→ **PROBLEM TO WORK ON**
The lines below may contain the word "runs". Please count those that do and give the number alone.

Source data:
━━━━

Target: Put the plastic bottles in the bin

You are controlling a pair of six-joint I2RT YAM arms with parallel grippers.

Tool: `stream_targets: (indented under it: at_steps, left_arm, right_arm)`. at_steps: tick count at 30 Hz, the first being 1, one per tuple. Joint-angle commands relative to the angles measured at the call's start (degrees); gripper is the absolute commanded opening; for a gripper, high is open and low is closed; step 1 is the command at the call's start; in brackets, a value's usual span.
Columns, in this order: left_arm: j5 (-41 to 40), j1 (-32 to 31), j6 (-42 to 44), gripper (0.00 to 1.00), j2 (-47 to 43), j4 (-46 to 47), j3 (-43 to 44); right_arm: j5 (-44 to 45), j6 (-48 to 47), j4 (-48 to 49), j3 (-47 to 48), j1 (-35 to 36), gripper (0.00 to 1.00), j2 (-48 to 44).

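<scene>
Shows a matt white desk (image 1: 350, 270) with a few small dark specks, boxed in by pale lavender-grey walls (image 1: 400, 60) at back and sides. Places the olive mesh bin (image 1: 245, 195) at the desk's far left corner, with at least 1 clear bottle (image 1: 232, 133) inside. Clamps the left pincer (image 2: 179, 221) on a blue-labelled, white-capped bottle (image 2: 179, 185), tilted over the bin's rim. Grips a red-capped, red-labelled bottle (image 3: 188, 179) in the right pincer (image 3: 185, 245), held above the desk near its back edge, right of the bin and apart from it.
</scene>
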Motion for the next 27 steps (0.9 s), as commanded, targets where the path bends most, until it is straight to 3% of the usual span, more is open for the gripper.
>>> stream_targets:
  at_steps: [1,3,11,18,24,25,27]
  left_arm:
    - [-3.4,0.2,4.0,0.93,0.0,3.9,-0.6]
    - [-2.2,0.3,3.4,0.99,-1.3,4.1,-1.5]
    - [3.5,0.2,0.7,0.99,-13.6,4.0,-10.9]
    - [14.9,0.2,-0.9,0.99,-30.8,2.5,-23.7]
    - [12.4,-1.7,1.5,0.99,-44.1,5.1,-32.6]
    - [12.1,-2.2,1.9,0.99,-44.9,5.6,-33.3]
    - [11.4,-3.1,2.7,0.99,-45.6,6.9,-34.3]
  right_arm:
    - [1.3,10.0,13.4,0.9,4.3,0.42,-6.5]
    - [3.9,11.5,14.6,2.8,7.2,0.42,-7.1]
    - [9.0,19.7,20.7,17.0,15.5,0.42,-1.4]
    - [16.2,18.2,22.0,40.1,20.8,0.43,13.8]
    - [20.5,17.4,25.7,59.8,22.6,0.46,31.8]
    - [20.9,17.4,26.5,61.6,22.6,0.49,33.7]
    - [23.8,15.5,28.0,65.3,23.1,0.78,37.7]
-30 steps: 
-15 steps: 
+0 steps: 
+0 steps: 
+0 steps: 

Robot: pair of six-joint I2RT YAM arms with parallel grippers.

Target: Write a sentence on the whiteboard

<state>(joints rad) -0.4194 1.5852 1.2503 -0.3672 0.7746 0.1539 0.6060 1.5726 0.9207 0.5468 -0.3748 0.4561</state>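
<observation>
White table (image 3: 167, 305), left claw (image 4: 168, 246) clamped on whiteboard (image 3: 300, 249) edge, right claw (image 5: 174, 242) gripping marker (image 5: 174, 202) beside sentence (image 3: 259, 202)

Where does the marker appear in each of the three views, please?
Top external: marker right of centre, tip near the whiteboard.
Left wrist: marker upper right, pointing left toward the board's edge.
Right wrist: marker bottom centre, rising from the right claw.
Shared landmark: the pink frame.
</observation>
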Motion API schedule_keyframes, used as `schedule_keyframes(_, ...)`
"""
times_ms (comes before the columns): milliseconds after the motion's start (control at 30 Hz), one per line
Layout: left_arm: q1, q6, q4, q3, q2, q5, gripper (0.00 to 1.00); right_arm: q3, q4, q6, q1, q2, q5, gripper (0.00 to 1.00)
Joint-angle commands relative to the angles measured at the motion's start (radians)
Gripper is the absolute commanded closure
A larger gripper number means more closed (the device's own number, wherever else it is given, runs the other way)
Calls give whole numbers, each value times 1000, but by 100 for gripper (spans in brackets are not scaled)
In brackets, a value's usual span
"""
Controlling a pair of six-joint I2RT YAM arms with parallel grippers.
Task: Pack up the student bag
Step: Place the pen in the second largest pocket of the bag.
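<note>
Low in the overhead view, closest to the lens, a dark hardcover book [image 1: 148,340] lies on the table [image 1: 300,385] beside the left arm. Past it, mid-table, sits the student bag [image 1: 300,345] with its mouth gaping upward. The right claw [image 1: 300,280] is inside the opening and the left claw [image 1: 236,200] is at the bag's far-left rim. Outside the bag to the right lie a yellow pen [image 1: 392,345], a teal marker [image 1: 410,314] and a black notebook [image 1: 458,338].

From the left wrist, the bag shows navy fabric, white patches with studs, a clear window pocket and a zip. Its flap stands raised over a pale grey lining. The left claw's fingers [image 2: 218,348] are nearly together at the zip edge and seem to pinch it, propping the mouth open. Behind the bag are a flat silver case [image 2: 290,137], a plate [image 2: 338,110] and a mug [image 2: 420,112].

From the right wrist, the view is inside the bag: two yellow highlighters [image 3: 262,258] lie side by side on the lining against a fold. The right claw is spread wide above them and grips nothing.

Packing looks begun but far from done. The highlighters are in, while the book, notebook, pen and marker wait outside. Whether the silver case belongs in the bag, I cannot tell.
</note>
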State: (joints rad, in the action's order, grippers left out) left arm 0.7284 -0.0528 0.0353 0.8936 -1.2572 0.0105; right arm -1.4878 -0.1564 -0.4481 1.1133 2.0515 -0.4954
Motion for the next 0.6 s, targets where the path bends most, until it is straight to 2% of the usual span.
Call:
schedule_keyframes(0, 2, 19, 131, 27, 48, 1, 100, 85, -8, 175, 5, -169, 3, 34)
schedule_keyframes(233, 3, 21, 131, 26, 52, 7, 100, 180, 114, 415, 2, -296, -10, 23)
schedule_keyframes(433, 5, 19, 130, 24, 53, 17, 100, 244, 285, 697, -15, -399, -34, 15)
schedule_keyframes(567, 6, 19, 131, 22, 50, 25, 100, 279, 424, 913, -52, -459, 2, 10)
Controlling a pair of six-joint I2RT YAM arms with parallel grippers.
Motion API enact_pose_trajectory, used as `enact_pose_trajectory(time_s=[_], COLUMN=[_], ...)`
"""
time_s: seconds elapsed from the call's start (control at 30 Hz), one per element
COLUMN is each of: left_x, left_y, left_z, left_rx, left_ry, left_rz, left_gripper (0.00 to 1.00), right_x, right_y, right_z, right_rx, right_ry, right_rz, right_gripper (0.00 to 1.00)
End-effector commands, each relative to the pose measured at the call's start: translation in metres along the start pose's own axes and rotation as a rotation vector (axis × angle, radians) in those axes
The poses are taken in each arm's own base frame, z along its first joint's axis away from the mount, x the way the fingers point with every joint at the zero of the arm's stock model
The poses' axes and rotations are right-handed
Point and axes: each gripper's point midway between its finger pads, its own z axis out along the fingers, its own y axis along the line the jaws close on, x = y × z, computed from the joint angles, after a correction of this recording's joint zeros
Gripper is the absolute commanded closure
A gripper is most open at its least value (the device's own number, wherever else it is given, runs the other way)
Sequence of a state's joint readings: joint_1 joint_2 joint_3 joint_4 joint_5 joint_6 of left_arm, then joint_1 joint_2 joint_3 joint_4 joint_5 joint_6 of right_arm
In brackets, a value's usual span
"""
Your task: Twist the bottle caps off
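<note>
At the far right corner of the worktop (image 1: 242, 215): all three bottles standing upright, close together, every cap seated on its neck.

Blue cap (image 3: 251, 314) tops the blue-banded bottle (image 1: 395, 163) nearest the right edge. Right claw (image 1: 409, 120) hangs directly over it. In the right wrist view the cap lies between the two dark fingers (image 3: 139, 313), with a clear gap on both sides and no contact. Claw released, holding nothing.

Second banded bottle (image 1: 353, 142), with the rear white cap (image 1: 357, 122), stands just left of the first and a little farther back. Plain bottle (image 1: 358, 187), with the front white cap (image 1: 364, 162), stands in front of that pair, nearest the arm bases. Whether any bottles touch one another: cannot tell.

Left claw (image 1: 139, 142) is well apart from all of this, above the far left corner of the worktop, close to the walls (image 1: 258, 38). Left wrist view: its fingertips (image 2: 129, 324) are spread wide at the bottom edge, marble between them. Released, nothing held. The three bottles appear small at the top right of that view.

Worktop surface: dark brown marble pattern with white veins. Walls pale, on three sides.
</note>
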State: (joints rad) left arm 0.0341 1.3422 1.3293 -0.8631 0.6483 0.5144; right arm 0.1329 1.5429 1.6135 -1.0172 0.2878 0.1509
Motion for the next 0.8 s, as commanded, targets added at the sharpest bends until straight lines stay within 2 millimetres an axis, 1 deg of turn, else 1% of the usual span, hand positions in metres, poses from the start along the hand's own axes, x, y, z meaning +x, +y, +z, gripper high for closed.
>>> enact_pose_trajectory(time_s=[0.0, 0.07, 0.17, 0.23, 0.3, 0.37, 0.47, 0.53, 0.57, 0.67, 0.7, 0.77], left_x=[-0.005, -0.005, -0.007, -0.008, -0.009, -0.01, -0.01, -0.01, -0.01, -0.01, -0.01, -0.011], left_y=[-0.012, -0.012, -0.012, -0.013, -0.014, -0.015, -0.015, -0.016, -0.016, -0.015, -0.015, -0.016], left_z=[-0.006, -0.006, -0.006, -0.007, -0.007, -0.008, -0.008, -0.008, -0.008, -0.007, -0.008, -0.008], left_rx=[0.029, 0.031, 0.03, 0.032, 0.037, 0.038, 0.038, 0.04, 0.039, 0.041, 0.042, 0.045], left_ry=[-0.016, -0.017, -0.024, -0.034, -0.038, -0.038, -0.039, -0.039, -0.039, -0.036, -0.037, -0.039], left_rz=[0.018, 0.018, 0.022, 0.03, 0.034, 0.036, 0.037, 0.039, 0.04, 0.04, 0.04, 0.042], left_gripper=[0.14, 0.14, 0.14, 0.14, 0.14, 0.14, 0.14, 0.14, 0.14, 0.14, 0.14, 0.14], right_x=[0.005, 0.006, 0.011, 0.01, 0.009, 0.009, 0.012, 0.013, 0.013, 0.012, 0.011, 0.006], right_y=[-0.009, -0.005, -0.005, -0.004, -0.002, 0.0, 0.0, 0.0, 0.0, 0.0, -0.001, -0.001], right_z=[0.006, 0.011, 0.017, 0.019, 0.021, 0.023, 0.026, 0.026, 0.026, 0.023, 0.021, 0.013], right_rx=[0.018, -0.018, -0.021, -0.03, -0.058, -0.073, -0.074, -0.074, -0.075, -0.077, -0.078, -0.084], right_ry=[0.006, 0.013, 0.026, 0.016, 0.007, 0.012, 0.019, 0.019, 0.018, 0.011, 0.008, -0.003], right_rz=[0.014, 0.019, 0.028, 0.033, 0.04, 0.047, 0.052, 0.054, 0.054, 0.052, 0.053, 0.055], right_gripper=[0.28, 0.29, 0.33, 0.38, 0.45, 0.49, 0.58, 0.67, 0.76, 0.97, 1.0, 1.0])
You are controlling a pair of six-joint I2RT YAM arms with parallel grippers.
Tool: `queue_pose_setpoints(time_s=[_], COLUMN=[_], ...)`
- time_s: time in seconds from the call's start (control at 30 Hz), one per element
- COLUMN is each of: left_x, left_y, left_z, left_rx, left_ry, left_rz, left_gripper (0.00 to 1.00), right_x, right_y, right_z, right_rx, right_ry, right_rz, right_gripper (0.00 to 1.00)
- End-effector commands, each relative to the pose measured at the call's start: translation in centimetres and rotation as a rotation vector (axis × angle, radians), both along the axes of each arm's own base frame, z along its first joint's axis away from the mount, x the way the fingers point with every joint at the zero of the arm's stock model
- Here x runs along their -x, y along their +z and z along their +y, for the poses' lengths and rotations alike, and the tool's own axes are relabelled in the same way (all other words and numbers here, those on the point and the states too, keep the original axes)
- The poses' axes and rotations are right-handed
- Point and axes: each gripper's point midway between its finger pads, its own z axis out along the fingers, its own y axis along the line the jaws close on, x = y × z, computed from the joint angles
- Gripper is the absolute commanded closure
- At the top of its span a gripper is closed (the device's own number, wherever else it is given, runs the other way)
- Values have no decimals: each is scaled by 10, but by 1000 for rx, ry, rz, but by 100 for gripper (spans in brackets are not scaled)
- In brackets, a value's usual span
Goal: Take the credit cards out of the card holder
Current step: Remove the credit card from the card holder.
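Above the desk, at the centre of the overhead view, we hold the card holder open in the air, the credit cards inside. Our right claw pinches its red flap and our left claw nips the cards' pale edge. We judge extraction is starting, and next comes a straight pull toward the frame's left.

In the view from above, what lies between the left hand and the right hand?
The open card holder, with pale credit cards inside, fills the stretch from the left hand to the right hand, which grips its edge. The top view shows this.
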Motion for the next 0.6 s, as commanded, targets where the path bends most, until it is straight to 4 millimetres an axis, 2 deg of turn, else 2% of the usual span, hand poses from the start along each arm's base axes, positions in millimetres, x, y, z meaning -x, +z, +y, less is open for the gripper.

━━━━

→ **ANSWER FOR THIS EXERCISE**
4